** WHAT YOU WILL DO **
Going line by line through the entries below, count those that contain "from". Give the number by itself.

Start of PROVIDED DATA

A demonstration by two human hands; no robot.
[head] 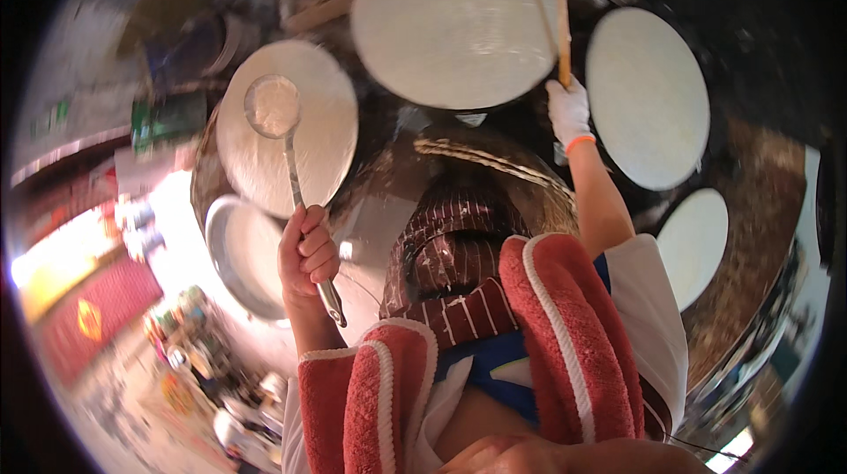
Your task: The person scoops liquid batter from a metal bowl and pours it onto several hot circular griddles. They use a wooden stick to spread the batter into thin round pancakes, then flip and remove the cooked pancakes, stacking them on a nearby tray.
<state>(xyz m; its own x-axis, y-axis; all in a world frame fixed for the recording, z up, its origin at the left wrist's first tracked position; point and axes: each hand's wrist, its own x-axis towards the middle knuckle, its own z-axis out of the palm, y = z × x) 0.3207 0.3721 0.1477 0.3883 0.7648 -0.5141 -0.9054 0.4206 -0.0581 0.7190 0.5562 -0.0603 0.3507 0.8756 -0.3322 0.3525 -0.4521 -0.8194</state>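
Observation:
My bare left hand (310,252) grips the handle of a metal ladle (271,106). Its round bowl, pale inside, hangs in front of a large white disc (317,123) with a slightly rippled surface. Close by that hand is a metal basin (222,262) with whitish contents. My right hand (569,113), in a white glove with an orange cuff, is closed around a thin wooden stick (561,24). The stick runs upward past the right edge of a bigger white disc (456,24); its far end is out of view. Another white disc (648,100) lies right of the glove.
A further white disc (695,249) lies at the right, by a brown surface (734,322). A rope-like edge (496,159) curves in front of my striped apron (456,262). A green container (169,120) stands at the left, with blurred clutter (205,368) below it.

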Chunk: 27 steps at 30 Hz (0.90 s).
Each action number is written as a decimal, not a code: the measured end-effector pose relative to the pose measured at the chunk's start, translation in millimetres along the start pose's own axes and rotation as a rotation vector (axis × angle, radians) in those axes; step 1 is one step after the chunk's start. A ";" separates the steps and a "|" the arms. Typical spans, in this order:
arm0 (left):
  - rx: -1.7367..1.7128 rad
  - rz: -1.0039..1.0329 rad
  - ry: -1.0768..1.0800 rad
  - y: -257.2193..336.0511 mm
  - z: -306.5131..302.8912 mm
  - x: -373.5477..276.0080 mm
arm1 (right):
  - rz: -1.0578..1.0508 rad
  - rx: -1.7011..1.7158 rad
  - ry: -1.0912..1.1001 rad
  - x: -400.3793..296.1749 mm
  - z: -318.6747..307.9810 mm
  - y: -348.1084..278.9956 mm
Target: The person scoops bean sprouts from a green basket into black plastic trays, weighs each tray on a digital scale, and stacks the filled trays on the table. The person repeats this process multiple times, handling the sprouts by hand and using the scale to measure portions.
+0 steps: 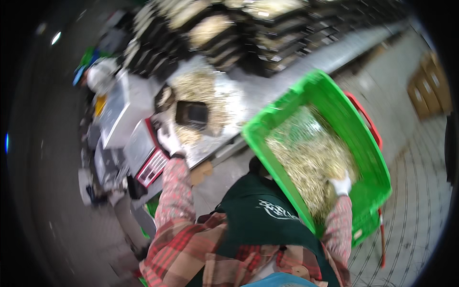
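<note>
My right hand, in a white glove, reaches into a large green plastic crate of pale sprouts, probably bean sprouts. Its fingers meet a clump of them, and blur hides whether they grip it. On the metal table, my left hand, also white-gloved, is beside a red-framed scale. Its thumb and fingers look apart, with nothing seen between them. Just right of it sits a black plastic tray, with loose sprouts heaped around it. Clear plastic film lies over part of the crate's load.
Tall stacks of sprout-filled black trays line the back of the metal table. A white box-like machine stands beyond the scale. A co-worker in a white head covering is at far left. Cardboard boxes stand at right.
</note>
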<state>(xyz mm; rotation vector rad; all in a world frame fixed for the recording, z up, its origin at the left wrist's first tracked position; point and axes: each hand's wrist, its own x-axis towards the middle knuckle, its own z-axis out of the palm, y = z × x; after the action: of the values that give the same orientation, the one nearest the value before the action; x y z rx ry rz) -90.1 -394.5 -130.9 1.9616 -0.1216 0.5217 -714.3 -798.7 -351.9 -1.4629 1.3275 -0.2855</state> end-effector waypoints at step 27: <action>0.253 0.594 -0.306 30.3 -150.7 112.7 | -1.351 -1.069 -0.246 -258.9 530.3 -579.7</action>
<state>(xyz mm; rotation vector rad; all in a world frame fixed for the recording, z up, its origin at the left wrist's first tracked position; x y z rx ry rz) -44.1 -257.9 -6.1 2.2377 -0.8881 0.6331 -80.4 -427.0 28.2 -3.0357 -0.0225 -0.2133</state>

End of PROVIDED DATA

** SOLUTION TO THE PROBLEM **
2